Need Help on Flink suitability to our usecase

classic Classic list List threaded Threaded
3 messages Options
Reply | Threaded
Open this post in threaded view
|

Need Help on Flink suitability to our usecase

Prasanna kumar
Hi,

I have the following usecase to implement in my organization. 

Say there is huge relational database(1000 tables for each of our 30k customers) in our monolith setup 

We want to reduce the load on the DB and prevent the applications from hitting it for latest events. So an extract is done from redo logs on to kafka.

We need to set up a streaming platform based on the table updates that happen(read from kafka) , we need to form events and send it consumer. 

Each consumer may be interested in same table but different updates/columns respective of their business needs and then deliver it to their endpoint/kinesis/SQS/a kafka topic. 

So the case here is 1 table update : m events : n sink. 
Peak Load expected is easily a  100k-million table updates per second(all customers put together)
Latency expected by most customers is less than a second. Mostly in 100-500ms.

Is this usecase suited for flink ? 

I went through the Flink book and documentation. These are the following questions i have 

1). If we have situation like this 1 table update : m events : n sink , is it better to write our micro service on our own or it it better to implement through flink.
      1 a)  How does checkpointing happens if we have 1 input: n output situations.
      1 b)  There are no heavy transformations maximum we might do is to check the required columns are present in the db updates and decide whether to create an event. So there is an alternative thought process to write a service in node since it more IO and less process. 

2)  I see that we are writing a Job and it is deployed and flink takes care of the rest in handling parallelism, latency and throughput. 
     But what i need is to write a generic framework so that we should be able to handle any table structure. we should not end up writing one job driver for each case.
    There are at least 200 type of events in the existing monolith system which might move to this new system once built.  
   
3)  How do we maintain flink cluster HA . From the book , i get that internal task level failures are handled gracefully in flink.  But what if the flink cluster goes down, how do we make sure its HA ?
    I had earlier worked with spark and we had issues managing it. (Not much problem was there since there the latency requirement is 15 min and we could make sure to ramp another one up within that time).
    These are absolute realtime cases and we cannot miss even one message/event. 

There are also thoughts whether to use kafka streams/apache storm for the same. [They are investigated by different set of folks]

Thanks,
Prasanna.
Reply | Threaded
Open this post in threaded view
|

Re: Need Help on Flink suitability to our usecase

rmetzger0
Hey Prasanna,

(Side note: there is not need to send this email to multiple mailing lists.

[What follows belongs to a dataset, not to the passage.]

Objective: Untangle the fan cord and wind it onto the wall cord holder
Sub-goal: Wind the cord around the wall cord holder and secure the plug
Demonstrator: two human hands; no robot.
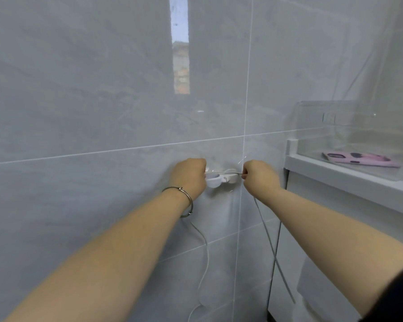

The user@ list is the right one)

Let me quickly go through your questions:

Is this usecase suited for flink ? 

Based on the details you've provided: Yes
What you also need to consider are the hardware requirements you'll have for processing such amounts of data. I can strongly recommend setting up a small demo environment to measure the throughput of a smaller Flink cluster (say 10 machines).

1) If you do not have any consistency guarantees (data loss is acceptable), and you have good infrastructure in place to deploy and monitor such microservices then a microservice might also be an option.
Flink is pretty well suited for heavy IO use-cases. Afaik Netflix has talked at several Flink Forward conferences about similar cases (check Youtube for recorded talks)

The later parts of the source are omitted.